Return exactly the lines below, starting with the one that has "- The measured" and going on through the one that has "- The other".
==== MATERIAL PROVIDED ====
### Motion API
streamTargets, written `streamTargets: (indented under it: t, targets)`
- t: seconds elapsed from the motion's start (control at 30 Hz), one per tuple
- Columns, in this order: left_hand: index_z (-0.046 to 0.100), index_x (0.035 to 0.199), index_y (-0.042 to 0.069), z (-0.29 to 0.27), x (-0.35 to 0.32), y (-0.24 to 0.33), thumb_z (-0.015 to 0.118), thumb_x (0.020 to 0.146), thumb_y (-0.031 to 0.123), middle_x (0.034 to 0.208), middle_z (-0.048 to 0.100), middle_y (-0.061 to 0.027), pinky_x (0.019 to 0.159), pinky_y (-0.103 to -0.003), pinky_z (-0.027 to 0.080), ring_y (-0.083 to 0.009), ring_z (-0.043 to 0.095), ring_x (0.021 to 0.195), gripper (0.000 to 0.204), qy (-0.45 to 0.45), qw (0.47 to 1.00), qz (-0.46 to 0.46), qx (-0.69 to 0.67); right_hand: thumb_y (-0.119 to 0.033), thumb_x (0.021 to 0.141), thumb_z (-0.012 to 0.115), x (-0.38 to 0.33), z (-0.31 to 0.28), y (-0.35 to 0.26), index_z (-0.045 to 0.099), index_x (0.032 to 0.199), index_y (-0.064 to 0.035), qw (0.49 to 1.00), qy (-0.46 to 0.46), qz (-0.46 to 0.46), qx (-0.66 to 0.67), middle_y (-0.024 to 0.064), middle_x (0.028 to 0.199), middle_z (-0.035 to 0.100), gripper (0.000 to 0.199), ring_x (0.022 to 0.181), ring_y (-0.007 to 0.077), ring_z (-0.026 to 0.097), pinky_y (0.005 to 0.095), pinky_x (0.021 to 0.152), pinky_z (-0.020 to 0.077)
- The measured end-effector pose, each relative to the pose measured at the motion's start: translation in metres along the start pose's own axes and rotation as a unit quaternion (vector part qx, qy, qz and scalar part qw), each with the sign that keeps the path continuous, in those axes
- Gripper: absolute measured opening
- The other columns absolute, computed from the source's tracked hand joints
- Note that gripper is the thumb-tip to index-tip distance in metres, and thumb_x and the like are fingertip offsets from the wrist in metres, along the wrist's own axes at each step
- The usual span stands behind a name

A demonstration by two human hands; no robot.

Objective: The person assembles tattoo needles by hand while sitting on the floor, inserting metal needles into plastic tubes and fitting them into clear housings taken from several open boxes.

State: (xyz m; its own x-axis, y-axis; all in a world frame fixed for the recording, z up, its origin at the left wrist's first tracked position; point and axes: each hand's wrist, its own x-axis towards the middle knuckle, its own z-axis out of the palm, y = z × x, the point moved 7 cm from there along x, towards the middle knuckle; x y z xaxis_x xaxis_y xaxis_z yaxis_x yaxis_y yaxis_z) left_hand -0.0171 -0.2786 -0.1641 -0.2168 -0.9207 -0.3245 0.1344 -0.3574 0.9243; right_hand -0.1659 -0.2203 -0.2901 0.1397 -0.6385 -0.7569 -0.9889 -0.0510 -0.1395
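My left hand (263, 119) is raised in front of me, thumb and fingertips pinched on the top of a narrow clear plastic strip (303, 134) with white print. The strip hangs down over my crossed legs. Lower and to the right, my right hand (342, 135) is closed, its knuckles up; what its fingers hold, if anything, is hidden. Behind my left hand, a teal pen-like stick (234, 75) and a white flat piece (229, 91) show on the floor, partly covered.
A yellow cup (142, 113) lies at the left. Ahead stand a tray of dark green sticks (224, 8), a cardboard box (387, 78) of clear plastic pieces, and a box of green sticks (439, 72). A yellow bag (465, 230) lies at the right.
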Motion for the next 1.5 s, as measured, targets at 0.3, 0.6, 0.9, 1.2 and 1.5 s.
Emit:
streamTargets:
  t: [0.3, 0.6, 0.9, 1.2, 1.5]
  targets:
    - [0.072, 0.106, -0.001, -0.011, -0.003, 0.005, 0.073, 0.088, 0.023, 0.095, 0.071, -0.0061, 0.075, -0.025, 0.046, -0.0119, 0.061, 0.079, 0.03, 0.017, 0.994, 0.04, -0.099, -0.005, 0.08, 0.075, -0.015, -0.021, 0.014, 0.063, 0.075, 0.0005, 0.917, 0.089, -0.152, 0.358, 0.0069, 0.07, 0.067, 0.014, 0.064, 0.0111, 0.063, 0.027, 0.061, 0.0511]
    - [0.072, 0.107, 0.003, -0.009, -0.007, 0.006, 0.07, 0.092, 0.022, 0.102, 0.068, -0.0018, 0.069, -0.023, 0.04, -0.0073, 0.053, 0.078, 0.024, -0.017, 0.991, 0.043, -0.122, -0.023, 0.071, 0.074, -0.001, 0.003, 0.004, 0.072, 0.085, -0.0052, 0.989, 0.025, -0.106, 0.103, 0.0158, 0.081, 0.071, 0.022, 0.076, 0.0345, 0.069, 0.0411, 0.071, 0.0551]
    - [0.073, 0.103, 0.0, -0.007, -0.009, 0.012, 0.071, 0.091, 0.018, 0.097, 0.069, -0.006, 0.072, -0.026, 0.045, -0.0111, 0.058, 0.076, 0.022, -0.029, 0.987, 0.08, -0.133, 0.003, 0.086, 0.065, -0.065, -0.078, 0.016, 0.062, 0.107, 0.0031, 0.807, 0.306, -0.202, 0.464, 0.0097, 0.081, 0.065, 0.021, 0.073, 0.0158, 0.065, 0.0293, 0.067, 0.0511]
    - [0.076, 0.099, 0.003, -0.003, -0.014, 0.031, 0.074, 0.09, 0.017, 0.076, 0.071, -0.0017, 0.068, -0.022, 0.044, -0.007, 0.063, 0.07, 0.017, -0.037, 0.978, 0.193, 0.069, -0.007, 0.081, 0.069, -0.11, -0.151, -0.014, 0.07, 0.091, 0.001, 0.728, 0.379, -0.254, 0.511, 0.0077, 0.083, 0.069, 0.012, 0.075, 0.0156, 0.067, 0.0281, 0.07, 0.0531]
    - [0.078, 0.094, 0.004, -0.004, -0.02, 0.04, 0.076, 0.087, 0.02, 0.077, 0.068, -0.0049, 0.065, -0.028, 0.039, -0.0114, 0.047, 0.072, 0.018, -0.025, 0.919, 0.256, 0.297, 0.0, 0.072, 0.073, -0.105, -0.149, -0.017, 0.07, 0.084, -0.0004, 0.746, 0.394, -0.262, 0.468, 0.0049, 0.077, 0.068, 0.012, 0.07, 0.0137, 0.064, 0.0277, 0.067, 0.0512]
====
RESPONSE AREA:
- The measured end-effector pose, each relative to the pose measured at the motion's start: translation in metres along the start pose's own axes and rotation as a unit quaternion (vector part qx, qy, qz and scalar part qw), each with the sign that keeps the path continuous, in those axes
- Gripper: absolute measured opening
- The other columns absolute, computed from the source's tracked hand joints

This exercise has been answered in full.